## Instructions to follow
Could you give the data below again, exactly and completely?
Data excerpt below:
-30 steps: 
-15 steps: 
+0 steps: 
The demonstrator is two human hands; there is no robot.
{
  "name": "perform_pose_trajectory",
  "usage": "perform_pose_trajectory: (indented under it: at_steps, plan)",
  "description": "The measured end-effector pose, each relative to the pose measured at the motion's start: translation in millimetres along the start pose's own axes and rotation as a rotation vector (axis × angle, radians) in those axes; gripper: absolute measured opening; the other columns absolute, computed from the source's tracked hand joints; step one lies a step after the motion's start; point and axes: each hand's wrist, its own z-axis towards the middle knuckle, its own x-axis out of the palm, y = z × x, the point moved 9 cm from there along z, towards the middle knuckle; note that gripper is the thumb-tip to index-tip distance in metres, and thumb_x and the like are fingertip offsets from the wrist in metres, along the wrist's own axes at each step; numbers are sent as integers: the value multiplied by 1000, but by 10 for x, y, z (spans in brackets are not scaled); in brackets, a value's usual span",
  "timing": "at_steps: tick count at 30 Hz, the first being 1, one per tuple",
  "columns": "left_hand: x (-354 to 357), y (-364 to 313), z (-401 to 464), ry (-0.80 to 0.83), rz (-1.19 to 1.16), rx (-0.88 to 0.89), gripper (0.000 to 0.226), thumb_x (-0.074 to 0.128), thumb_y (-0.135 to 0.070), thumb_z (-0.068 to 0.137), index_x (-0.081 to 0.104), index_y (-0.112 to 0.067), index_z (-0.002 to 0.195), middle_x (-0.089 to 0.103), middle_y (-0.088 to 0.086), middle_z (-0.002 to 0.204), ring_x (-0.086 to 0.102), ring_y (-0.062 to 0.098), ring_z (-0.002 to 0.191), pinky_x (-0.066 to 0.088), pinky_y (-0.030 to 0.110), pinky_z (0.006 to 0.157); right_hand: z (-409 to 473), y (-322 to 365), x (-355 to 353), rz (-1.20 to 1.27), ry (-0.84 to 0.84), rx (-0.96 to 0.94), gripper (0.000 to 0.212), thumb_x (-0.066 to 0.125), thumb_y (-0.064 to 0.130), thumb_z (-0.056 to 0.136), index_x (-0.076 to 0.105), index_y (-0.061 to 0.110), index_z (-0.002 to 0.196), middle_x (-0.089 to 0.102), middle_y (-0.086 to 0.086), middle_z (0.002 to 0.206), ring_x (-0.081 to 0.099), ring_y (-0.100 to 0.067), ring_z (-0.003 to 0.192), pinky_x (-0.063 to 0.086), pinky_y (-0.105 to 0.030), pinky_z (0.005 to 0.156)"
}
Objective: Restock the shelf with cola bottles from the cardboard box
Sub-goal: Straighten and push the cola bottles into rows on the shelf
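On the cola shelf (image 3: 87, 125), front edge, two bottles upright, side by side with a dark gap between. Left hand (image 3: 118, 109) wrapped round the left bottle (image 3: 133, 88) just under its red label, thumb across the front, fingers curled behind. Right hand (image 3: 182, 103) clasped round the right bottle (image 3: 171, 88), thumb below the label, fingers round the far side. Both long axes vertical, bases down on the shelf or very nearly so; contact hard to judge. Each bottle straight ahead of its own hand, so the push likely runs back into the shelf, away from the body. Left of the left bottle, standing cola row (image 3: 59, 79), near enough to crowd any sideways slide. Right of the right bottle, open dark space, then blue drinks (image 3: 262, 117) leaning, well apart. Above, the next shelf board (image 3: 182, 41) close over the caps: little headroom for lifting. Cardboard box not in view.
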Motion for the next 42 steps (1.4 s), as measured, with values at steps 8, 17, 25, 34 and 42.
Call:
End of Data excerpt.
## Response
-30 steps: 
-15 steps: 
+0 steps: 
The demonstrator is two human hands; there is no robot.
{
  "name": "perform_pose_trajectory",
  "usage": "perform_pose_trajectory: (indented under it: at_steps, plan)",
  "description": "The measured end-effector pose, each relative to the pose measured at the motion's start: translation in millimetres along the start pose's own axes and rotation as a rotation vector (axis × angle, radians) in those axes; gripper: absolute measured opening; the other columns absolute, computed from the source's tracked hand joints; step one lies a step after the motion's start; point and axes: each hand's wrist, its own z-axis towards the middle knuckle, its own x-axis out of the palm, y = z × x, the point moved 9 cm from there along z, towards the middle knuckle; note that gripper is the thumb-tip to index-tip distance in metres, and thumb_x and the like are fingertip offsets from the wrist in metres, along the wrist's own axes at each step; numbers are sent as integers: the value multiplied by 1000, but by 10 for x, y, z (spans in brackets are not scaled); in brackets, a value's usual span",
  "timing": "at_steps: tick count at 30 Hz, the first being 1, one per tuple",
  "columns": "left_hand: x (-354 to 357), y (-364 to 313), z (-401 to 464), ry (-0.80 to 0.83), rz (-1.19 to 1.16), rx (-0.88 to 0.89), gripper (0.000 to 0.226), thumb_x (-0.074 to 0.128), thumb_y (-0.135 to 0.070), thumb_z (-0.068 to 0.137), index_x (-0.081 to 0.104), index_y (-0.112 to 0.067), index_z (-0.002 to 0.195), middle_x (-0.089 to 0.103), middle_y (-0.088 to 0.086), middle_z (-0.002 to 0.204), ring_x (-0.086 to 0.102), ring_y (-0.062 to 0.098), ring_z (-0.002 to 0.191), pinky_x (-0.066 to 0.088), pinky_y (-0.030 to 0.110), pinky_z (0.006 to 0.157); right_hand: z (-409 to 473), y (-322 to 365), x (-355 to 353), rz (-1.20 to 1.27), ry (-0.84 to 0.84), rx (-0.96 to 0.94), gripper (0.000 to 0.212), thumb_x (-0.066 to 0.125), thumb_y (-0.064 to 0.130), thumb_z (-0.056 to 0.136), index_x (-0.076 to 0.105), index_y (-0.061 to 0.110), index_z (-0.002 to 0.196), middle_x (-0.089 to 0.102), middle_y (-0.086 to 0.086), middle_z (0.002 to 0.206), ring_x (-0.081 to 0.099), ring_y (-0.100 to 0.067), ring_z (-0.003 to 0.192), pinky_x (-0.063 to 0.086), pinky_y (-0.105 to 0.030), pinky_z (0.005 to 0.156)"
}
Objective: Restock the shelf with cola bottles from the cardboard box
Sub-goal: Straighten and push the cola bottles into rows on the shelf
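On the cola shelf (image 3: 87, 125), front edge, two bottles upright, side by side with a dark gap between. Left hand (image 3: 118, 109) wrapped round the left bottle (image 3: 133, 88) just under its red label, thumb across the front, fingers curled behind. Right hand (image 3: 182, 103) clasped round the right bottle (image 3: 171, 88), thumb below the label, fingers round the far side. Both long axes vertical, bases down on the shelf or very nearly so; contact hard to judge. Each bottle straight ahead of its own hand, so the push likely runs back into the shelf, away from the body. Left of the left bottle, standing cola row (image 3: 59, 79), near enough to crowd any sideways slide. Right of the right bottle, open dark space, then blue drinks (image 3: 262, 117) leaning, well apart. Above, the next shelf board (image 3: 182, 41) close over the caps: little headroom for lifting. Cardboard box not in view.
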Motion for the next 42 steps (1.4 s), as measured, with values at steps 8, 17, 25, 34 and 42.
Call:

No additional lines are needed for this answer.